About the BIM Awards

The BIM Awards are hosted by the AIA Technology in Architectural Practice Knowledge Community and were inaugurated last year, where they drew 22 entries of which three were selected as the winners and three received honorable mentions (see AECbytes Newsletter #21). In contrast, the BIM Awards this year received 41 submissions of which six won awards and one received an honorable mention. The fact that the number of entries has almost doubled from last year is a heartening testament to the growing BIM implementation in the building industry, and as I mentioned in my article on the TAP conference last year, this annual competition will be a great way to track the progress of BIM adoption.

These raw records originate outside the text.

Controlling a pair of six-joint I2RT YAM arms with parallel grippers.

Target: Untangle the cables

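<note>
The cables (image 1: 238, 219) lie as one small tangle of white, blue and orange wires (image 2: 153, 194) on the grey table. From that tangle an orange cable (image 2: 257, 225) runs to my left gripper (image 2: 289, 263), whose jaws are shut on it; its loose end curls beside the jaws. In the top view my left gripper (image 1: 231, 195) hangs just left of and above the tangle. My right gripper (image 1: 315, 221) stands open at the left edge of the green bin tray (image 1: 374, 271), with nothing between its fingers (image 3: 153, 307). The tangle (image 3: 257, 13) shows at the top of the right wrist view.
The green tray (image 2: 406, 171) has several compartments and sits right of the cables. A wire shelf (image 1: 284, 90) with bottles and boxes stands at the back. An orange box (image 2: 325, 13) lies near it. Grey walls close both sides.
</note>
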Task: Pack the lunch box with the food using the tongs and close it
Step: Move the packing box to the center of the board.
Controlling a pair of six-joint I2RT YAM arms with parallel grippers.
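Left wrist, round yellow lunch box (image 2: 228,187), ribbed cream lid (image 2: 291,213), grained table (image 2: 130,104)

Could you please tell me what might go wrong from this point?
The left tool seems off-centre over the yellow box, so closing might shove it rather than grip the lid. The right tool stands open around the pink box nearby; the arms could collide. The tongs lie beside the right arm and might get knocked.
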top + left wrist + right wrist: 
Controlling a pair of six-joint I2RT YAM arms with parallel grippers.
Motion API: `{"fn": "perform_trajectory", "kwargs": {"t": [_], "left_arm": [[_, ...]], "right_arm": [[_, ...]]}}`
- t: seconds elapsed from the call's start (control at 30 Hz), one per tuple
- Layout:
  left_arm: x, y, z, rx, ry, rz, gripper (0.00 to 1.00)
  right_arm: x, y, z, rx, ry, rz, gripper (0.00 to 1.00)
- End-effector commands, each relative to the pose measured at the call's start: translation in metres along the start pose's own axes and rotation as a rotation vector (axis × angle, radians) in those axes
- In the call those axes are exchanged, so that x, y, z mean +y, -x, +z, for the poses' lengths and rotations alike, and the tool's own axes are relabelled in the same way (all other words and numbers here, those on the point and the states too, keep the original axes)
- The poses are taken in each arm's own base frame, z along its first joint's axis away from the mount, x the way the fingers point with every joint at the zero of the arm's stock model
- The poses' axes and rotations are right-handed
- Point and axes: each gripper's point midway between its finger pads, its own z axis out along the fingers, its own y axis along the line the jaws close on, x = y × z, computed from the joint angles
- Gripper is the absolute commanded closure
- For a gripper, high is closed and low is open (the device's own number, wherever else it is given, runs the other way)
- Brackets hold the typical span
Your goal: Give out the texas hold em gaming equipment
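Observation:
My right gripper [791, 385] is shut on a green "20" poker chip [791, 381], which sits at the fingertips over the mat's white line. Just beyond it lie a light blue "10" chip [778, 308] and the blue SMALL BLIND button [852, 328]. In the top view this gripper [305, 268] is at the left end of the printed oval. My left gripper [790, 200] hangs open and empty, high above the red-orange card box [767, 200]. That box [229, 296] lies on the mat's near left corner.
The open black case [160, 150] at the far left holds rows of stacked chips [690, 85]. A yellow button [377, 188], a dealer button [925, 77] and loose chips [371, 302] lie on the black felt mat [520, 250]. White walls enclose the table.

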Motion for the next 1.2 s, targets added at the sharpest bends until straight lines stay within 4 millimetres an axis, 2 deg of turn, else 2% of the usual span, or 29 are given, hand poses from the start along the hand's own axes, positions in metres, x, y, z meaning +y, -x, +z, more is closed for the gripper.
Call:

This year, there were six different submission categories for the BIM Awards:

• Creating Stellar Architecture Using BIM
  
• Design/Delivery Process Innovation Using BIM
  
• Inspirational Pilot Projects Demonstrating New Ways Forward
  
• Academic Program or Curriculum
  
• Analysis or Simulation
  
• Jury's Choice

The general criteria on which all the submissions were judged included quantifiable benefits in cost, schedule, or quality; interoperability between software applications; effective team collaboration; process change that "moves the ball forward"; cultural change; and return on value (value achieved for the project divided by value expended in the effort). Each of the categories also had additional criteria specific to that category. In general, emphasis was given to real-world projects as opposed to technology demonstrations, and projects demonstrating the work of teams rather than individuals. The jury for this year's BIM awards included Peter Beck of The Beck Group; Chuck Eastman of the Georgia Institute of Technology; Stephen Kieran of Kieran/Timberlake Architects; William Mitchell of the Massachusetts Institute of Technology; and Martha Thorne, who is the executive director of the Pritzker Architecture Prize.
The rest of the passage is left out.